Подхватил узел с церемониальной одеждой, отвернулся и ушел. Женские слезы делают мужчину слабым и вселяют в него сомнения. А у него их и так было достаточно.
— Благословишь ли ты меня, Великий отец? — спрашивал он у леса, укрытого снегом, и вдыхал морозный и влажный воздух. Рыхлый снег, переметанный звериными следами, светился радужными искрами, черные елки опускали длинные белые лапы, сосны поскрипывали и качались — то ли «да-да», то ли «нет-нет-нет». Решай сам, Бьерн Эклунд, потому что в споре правды с долгом ни один бог тебе не помощник.

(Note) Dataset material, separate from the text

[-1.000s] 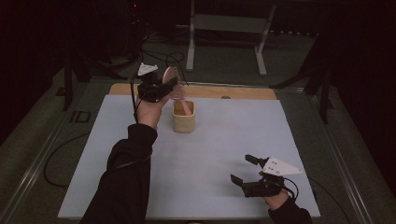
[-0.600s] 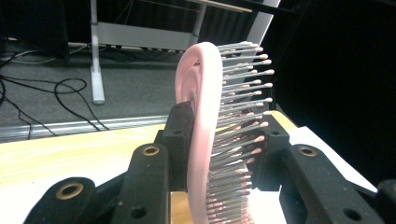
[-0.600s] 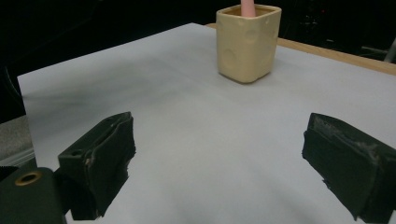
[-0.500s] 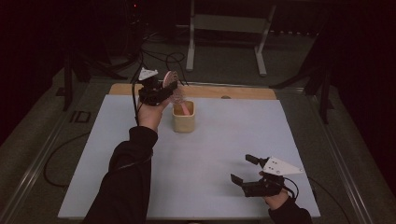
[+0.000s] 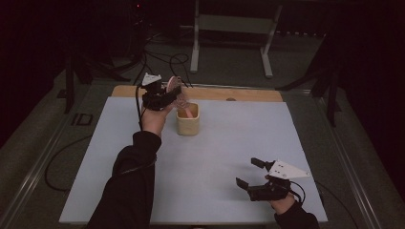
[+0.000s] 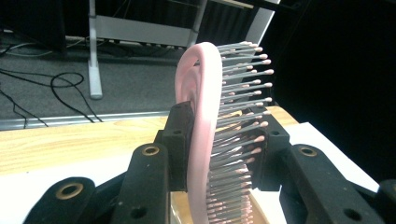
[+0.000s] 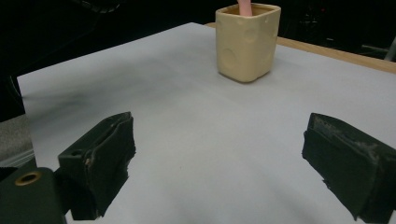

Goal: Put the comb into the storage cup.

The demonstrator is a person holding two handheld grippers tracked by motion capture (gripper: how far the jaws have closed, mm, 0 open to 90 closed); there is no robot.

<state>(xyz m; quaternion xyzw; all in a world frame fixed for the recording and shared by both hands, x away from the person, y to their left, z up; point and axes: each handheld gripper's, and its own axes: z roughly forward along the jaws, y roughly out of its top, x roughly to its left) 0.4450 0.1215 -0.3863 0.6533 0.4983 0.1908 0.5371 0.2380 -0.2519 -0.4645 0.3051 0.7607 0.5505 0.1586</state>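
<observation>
Over the far left part of the white table top [image 5: 215,157], the left gripper [image 5: 165,95] is held up in the air with its jaws clamped on the head of a pink hairbrush [image 5: 174,88]; from the left gripper view, one pad presses on the smooth pink back of the hairbrush [image 6: 201,116] and the other sits against the pink-tipped bristles [image 6: 238,116], with the head standing roughly upright between them. Seen from the high view, the brush slants down to the right from the jaws, and its handle end reaches into the mouth of a small cream cup [image 5: 187,121] that stands on the table just beside the left hand; whether the handle touches the bottom of the cup I cannot tell. From the right gripper view, the same cup [image 7: 246,39] stands upright with round dimples on its sides and a bit of pink showing at its rim; a strip of bare wood [image 5: 248,94] runs along the far edge behind it. Near the front right corner of the table, well apart from the cup, the right gripper [image 5: 255,174] rests low over the white surface; its two black jaws stand wide apart with nothing between them but bare table.
</observation>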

Он мотнул косматой башкой, ткнулся носом в снег, потянул воздух — и побежал к дому колдуна. Далеко надо было бежать, как раз к вечеру успеет.
Людвиг Рибер встретил медведя на пороге своего дома — словно знал, когда нужно выйти навстречу. Кивнул, развернулся и пошел в дом.
— Поспишь сегодня здесь, — сказал он, оглядывая мрачного бермана. — Одевайся, я тебя накормлю.
— Я должен выйти сейчас, чтобы добраться до столицы, — Эклунд не двинулся с места. — Давай свое зелье, и я пойду. К утру доберусь до станции и сяду на поезд.
«Не хочу оставаться в жилище проклятого колдуна», — так это звучало. Черный понял, улыбнулся.